Read first, second and third part.

This is the story the Minister narrates to King Senajit. Hearing this story, King Senajit cast off his grief, experienced delight and became very happy. This story teaches us that times of tragedy can be opportunities for tremendous growth. With this the first chapter of Moksha Parva is over.

A woman named Pingalaa wanted to spend time with her beloved and he did not turn up. She became very distressed; She placed her intellect in peace at this time of great distress.

Pingalaa said “I was crazy about him, but he was not crazy about me; Yet I was always chasing him, infatuated, but never able to consummate our relationship”.

Pingalaa declares “I shall close this house of nine doors and one column”. [house is the symbol of her body: 9 natural orifices in human body and 1 column supported by ignorance]. She is implying that the true source of happiness is within and there is no need to get happiness through sensorial experiences. Now, she can enjoy the external things without being attached to the objects of this world.
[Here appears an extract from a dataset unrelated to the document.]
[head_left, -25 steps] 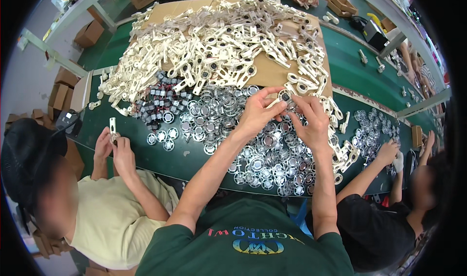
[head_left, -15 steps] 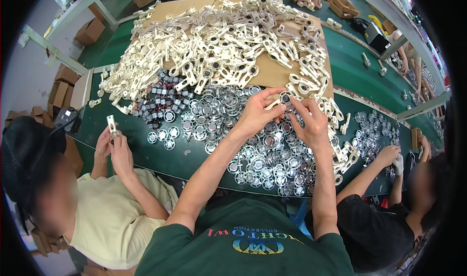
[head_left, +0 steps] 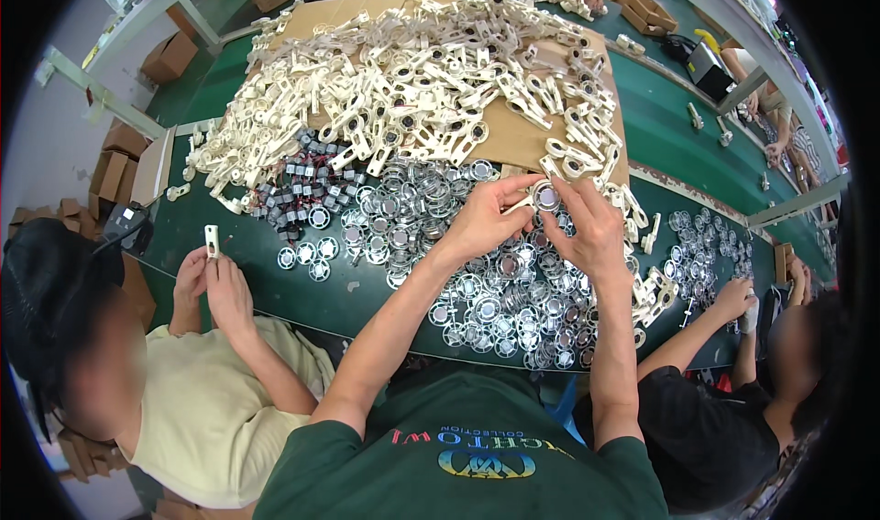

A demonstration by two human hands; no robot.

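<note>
My left hand (head_left: pixel 490 215) is closed on a cream plastic housing (head_left: pixel 519 204), its handle end between thumb and fingers. A round silver metal disc (head_left: pixel 546 196) sits at the ring end of that housing. My right hand (head_left: pixel 588 226) grips the disc at its edge with thumb and fingers, so both hands share the one piece. Under and around my hands lies a pile of loose silver discs (head_left: pixel 486 309). Beyond them spreads a large heap of cream plastic housings (head_left: pixel 394 89), many with dark round centres.
Small dark motors (head_left: pixel 307 185) with wires lie left of the discs. Flattened cardboard (head_left: pixel 518 144) is under the heap. Co-workers' hands are at the left (head_left: pixel 229 291), holding a cream housing (head_left: pixel 212 242), and at the right (head_left: pixel 733 298). A green conveyor belt (head_left: pixel 655 116) runs behind.
The piece in my hands has turned so the disc's silver face shows at the ring end. Parts on the belt at the right have shifted; the left co-worker's housing has tilted.
</note>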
Pingalaa continues “Men are all deceits and cheats; They look like sources of love but they are not capable of love; I am now aroused from the sleep of ignornace. I am no longer influenced by desires. I am now enlightened/awake and I have complete mastery over my senses; Human lovers, who are embodied forms of hell shall no longer decieve me by approaching me lustfully”.

Pingalaa now sleeps in felicity. Freedom from hope and desire is felicity. Such people have a sound sleep.

What we need is not gaining happiness but letting go of our desires/cravings.

Her situation of being stood up and jolted by her lover provided her an opportunity to build tremendous emotional growth. This distress is indeed a blessing in disguise.